Jerry Lewis collapsed backstage at a London theater shortly before he was due to take part in a benefit show and was taken to an undisclosed London hospital, the BBC reports. The 76-year-old comedian has been plagued with health problems since the 1980s, including prostate cancer, pulmonary fibrosis and spinal meningitis. In an interview with the UK's Daily Mirror published Monday, Lewis was quoted as saying that the pain had been so agonizing that he had contemplated suicide. "In April it got so bad that it forced me to get a gun and seriously think about putting it in my mouth," he said.
Patty Duke remained hospitalized Friday and was listed in fair condition at the Kootenai Medical Center's Intensive Care Unit in Coeur D'Alene, Idaho, after suffering a concussion and skull fracture when a horse she was spraying with fly repellent apparently knocked her down, the AP reports. Her husband, Michael Pearce, said he heard a thump and a cry from his wife after he left her in the barn to spray the 2-year-old filly. Duke won a Best Supporting Actress Oscar in 1963 for The Miracle Worker.
The AP reports an Oregon couple who purchased the childhood home of former Nirvana frontman Kurt Cobain last month for $42,500 has put it up for auction on eBay with an opening bid of $200,000. The couple says they had no idea it was Cobain's house when they bought it. Cobain lived with his father and stepmother in the turn-of the-century home, valued at $52,660 in 2000, from age 11 to 15. As of Sunday there had been no bids. There's still time to submit yours--the auction ends Sept. 15.
Director James Cameron debuted part of Ghosts of the Abyss Friday at the Jackson Hole Wildlife Film Festival in Goleta, Calif., the AP reports. Ghosts, an underwater documentary on the sunken Titanic, was shot in 3-D using a lightweight camera designed by Cameron, his brother Mike and cinematographer Vince Pace.
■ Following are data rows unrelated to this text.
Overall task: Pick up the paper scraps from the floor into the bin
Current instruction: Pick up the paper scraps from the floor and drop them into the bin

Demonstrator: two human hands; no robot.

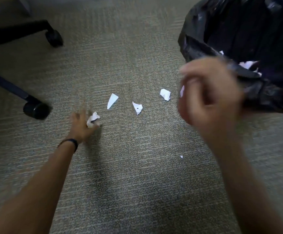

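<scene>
My left hand (pixel 81 125) is low on the carpet and pinches a crumpled white paper scrap (pixel 92 119). My right hand (pixel 210 97) is raised and blurred just left of the bin (pixel 205 46), fingers curled around a small white scrap (pixel 181 92) that peeks out at its left edge. Three more scraps lie on the carpet between my hands: a triangular one (pixel 112 100), a torn one with a dark dot (pixel 137 107) and a crumpled one (pixel 165 94). A tiny fleck (pixel 181 156) lies nearer to me. The bin has a black bag liner with white paper (pixel 248 64) inside.
Two black legs of an office chair with castor wheels (pixel 36 109) (pixel 54 38) stand at the left. Grey-green carpet (pixel 137 174) covers the whole floor, and the bin takes up the upper right corner.
</scene>
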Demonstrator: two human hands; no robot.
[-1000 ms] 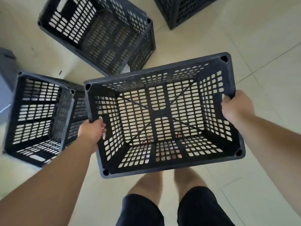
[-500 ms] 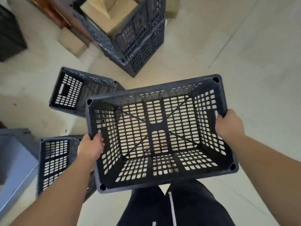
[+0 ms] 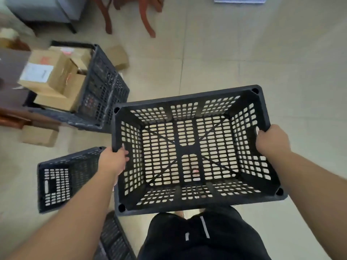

Hip-hop sensation Lil' Kim will be making her big-screen debut in the urban Western indie Guns and Roses, according to the Hollywood Reporter. Directed by Higher Ed's Jean Claude LaMarre, the film, set in the 1800s, follows the journey of five female outlaws who are fighting to avenge the murder of one of their own. It also stars singer Bobby Brown, LisaRaye, Monica Calhoun, Marie Matiko and Louis Mandylor.
Madonna's Maverick Films is developing a TV movie with VH1 called How to be the Perfect Latino Popstar, a Pygmalion story set in the world of Latin music, Variety reports. Maverick partners Madonna and Guy Oseary will executive produce the movie, based on a script by Laura Angelica Simone.
Canadian singer-songwriter Gordon Lightfoot was being treated in a Hamilton, Ontario, hospital Sunday for an undisclosed ailment, the AP reports. Lightfoot was rushed to a hospital in Orillia, 50 miles north of Toronto, on Saturday night shortly before he was set to perform at a concert promoting his latest album, A Painter Passing Through. He was later airlifted to Hamilton. Lightfoot, 63, and his wife have asked that no more information be given out at this time.